» **REQUIRED WORK**:
Transcribe exactly everything in the data below from the line containing "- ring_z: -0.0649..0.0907" down to the line containing "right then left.", both lines included and nothing further.

» **DATA SEGMENT**:
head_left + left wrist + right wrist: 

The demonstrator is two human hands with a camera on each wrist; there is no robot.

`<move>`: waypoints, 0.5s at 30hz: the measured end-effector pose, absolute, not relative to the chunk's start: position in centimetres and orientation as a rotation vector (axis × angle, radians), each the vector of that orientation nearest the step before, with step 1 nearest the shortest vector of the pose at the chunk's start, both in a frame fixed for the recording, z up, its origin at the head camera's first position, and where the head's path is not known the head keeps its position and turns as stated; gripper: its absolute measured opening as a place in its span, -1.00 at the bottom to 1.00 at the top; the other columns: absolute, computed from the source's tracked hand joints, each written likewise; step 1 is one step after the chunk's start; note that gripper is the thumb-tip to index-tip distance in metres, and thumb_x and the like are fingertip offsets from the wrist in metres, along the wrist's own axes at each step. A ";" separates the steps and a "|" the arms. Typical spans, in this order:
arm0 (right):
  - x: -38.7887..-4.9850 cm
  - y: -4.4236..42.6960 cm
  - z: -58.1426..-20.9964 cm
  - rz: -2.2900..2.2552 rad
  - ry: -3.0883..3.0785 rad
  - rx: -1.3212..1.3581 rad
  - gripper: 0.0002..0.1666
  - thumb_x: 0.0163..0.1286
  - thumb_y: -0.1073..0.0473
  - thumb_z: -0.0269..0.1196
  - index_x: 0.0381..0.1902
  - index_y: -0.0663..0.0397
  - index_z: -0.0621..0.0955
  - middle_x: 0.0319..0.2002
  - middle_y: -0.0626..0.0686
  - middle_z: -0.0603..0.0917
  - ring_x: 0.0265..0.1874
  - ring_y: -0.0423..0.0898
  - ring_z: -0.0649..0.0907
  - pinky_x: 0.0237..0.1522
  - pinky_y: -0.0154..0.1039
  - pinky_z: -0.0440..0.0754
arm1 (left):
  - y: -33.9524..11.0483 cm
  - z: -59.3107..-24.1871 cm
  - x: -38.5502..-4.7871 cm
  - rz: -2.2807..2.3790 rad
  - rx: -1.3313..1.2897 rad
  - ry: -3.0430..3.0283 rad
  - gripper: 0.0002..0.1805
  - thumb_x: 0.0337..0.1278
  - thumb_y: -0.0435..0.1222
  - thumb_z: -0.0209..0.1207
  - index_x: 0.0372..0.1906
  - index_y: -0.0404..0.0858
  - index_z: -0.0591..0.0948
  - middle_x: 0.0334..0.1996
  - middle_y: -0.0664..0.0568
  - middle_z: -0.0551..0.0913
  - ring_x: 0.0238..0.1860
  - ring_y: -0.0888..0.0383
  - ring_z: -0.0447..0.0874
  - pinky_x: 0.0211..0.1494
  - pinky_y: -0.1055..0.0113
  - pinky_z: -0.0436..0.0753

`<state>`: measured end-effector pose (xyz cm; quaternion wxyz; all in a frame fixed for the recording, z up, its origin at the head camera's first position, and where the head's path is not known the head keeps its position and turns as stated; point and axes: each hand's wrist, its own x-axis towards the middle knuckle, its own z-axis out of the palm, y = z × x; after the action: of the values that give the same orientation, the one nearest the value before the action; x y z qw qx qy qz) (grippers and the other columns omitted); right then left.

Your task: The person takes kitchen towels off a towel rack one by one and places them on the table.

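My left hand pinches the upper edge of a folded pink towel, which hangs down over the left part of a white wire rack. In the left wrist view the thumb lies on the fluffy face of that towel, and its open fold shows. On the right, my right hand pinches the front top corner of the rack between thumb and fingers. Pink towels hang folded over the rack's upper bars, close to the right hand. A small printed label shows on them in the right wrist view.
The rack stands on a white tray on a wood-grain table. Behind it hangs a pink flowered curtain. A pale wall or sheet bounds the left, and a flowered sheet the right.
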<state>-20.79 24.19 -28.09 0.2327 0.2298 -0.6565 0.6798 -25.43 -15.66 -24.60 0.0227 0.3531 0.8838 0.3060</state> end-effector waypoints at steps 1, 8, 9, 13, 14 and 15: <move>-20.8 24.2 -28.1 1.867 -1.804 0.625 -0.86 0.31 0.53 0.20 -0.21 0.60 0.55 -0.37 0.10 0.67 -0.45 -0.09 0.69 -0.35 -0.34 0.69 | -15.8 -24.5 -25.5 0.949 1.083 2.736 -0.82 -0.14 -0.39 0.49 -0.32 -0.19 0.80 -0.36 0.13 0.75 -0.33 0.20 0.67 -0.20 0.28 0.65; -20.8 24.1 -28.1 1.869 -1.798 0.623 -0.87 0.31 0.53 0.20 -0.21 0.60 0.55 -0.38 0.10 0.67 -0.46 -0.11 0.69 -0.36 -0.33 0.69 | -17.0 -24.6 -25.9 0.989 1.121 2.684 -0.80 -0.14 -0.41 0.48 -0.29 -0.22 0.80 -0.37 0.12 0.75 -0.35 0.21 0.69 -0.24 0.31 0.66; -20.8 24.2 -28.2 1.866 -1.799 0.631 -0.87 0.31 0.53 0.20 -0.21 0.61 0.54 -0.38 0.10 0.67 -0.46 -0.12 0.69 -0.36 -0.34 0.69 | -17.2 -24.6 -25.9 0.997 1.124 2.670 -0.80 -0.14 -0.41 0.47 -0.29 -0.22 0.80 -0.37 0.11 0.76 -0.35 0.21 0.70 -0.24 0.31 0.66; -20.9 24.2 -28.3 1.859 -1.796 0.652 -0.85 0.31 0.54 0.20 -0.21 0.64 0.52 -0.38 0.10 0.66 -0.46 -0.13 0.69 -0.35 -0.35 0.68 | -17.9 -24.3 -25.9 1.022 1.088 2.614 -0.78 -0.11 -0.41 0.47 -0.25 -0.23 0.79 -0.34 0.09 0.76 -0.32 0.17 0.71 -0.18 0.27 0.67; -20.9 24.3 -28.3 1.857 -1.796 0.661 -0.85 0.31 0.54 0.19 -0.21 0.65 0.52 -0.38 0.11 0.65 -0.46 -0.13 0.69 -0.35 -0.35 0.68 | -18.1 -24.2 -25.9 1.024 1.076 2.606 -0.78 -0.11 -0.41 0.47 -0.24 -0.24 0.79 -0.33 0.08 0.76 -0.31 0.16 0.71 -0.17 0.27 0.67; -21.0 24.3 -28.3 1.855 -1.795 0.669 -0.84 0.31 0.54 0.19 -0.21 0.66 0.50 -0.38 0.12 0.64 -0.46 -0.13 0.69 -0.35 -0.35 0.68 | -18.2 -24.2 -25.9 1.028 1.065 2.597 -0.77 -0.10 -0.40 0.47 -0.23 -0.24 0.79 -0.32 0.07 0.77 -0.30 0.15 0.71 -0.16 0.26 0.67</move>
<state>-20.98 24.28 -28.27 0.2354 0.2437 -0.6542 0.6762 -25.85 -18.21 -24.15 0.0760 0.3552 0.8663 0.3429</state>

» **EXERCISE SOLUTION**:
  - ring_z: -0.0649..0.0907
  - pinky_x: 0.0237..0.1522
  - pinky_y: -0.0154..0.1039
  - pinky_z: -0.0440..0.0754
arm1 (left):
  - y: -33.9524..11.0483 cm
  - z: -59.3107..-24.1871 cm
  - x: -38.5502..-4.7871 cm
  - rz: -2.2807..2.3790 rad
  - rx: -1.3313..1.2897 rad
  - ry: -3.0430..3.0283 rad
  - gripper: 0.0002..0.1805
  - thumb_x: 0.0337..0.1278
  - thumb_y: -0.0435..0.1222
  - thumb_z: -0.0209..0.1207
  - index_x: 0.0372..0.1906
  - index_y: -0.0404..0.0858
  - index_z: -0.0591..0.0948
  - middle_x: 0.0334..0.1996
  - middle_y: -0.0664..0.0568
  - middle_z: -0.0551..0.0913
  - ring_x: 0.0238..0.1860
  - ring_y: -0.0888..0.0383
  - ring_z: -0.0447..0.0874
  - pinky_x: 0.0211..0.1494
  - pinky_y: -0.1055..0.0113
  - pinky_z: -0.0436..0.0753

`<state>`: measured end-effector pose (xyz cm; quaternion wxyz; all in a frame fixed for the recording, z up, its origin at the head camera's first position, and where the head's path is not known the head keeps its position and turns as stated; point and axes: each hand's wrist, its own x-axis towards the middle knuckle, its own z-axis out of the palm, y = z × x; after the action: of the values that give the same orientation, the one nearest the value before the action; x y z qw qx qy qz) (grippers and the other columns omitted); right then left.

The answer was written out completely.